Геном представлен кольцевой двуцепочечной молекулой ДНК размером 2488635 п.н. и содержит 2389 гена, из которых 2272 кодируют белки, процент пар Г+Ц составляет 87 %. У многих штаммов обнаружены плазмиды, плазмида pNG2, представленная кольцевой двуцепочечной молекулой ДНК размером 15100 п.н., содержащая 16 генов, все из которых являются белок-кодирующими, плазмида ответственна за резистентность к эритромицину, также известна кольцевая плазмида pNGA2 размером 4191 п.н. и кодирующая всего три гена.
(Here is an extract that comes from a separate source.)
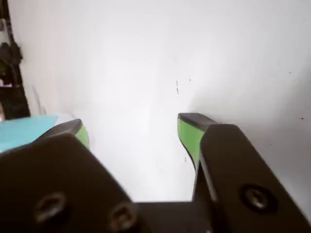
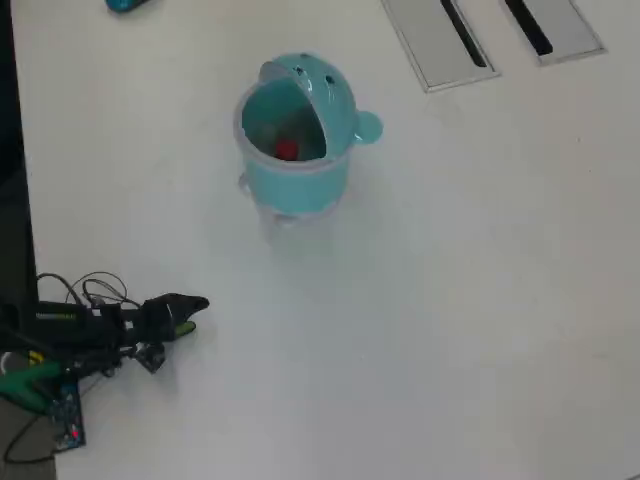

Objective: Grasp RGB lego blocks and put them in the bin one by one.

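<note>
From overhead I have the arm folded at the left edge, the gripper (image 2: 192, 308) low over the table (image 2: 450, 300) and pointing right. In the wrist view its green-padded jaws stand spread with only bare table between them. Farther right and toward the far side sits the bin (image 2: 296, 170), hood open, with a red block (image 2: 288, 150) inside it. I cannot find a green or blue block on the table. I judge this a pause between blocks; next I would have to locate another block before reaching.
</note>
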You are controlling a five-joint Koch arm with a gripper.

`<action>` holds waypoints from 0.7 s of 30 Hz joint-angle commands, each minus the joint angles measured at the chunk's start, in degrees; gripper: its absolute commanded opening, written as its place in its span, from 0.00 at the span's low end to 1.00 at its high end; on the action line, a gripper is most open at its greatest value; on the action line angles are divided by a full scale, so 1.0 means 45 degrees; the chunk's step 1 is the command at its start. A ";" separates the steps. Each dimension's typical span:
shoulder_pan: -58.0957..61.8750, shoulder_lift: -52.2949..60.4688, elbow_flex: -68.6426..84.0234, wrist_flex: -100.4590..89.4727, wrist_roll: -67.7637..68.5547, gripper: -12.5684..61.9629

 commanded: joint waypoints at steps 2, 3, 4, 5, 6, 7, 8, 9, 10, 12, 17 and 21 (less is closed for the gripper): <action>-0.0039 0.0938 0.0859 0.0625 0.0703 0.62; -0.0039 0.0938 0.0859 0.0703 0.0703 0.62; -0.0039 0.0938 0.0859 0.0957 0.0703 0.62; -0.0039 0.0938 0.0859 0.1094 0.0703 0.62; -0.0039 0.0938 0.0859 0.1270 0.0703 0.62; -0.0059 0.0938 0.0859 0.1328 0.0703 0.62; -0.0059 0.0938 0.0859 0.1426 0.0703 0.62; -0.0059 0.0938 0.0859 0.1504 0.0703 0.62; -0.0059 0.0938 0.0859 0.1602 0.0703 0.62; -0.0020 0.0938 0.0859 0.1621 0.0703 0.62; 0.0117 0.0918 0.0859 0.1582 0.0703 0.62; 0.0137 0.0918 0.0859 0.1562 0.0703 0.62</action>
Существует несколько моделей, описывающих процесс трансформации клеток В. Subtilis плазмидами. При использовании мономерных форм образование полноценной плазмиды если и происходит, то крайне редко, так как плазмидная ДНК, проникая в компетентную клетку, расщепляется в произвольной точке, а образующаяся одноцепочечная молекула гидролизуется с концов нуклеазами. Трансформация клеток бацилл мономерными плазмидами возможна также в том случае, если плазмида содержит протяженные повторяющиеся последовательности. Если повторы в плазмиде прямые, трансформация клеток ее мономерной формой происходит примерно по тому же механизму, что и трансформация мультимерными молекулами ДНК. Трансформация такими плазмидами сопровождается их распадом по повторам. Плазмида рВС16 из В. cereus способна реплицироваться и детерминировать устойчивость к тетрациклину в клетках В. subtilis. После гидролиза рВС 16 рестриктазой EcoRl и обработки ДНК-лигазой получена плазмида рВС16-1, реплицирующаяся в клетках В. Subtilis и сохранившая ген tet. Далее рВС16-1 была рекомбинирована in vitro no -EcoRI-участку с критической плазмидой В. subtilis pBS I. Однако, в В. subtilis гибридная плазмида, состоящая из двух репликонов, оказалась нестабильной и диссоциировала на pBS161 и pBS162. Плазмиду pBS161 гидролизовали рестриктазой Hindlll и фрагменты циклизовали с помощью ДНК-лигазы. После трансформации клеток B. Subtilis в устойчивых к тетрациклину клонах выявили новую плазмиду pBS 161-1, которая представляла собой циклизованный Hindlll-A-фрагмент pBS161. Полученная плазмида имеет единичные участки гидролиза рестриктазами EcoRl, Hindlll, Pstl, встройки по которым не повреждают репликатор и ген tet. Это позволяет применять ее в качестве клонирующего вектора. Недостаток pBS161-l – сложность отбора создаваемых на ее основе гибридных плазмид.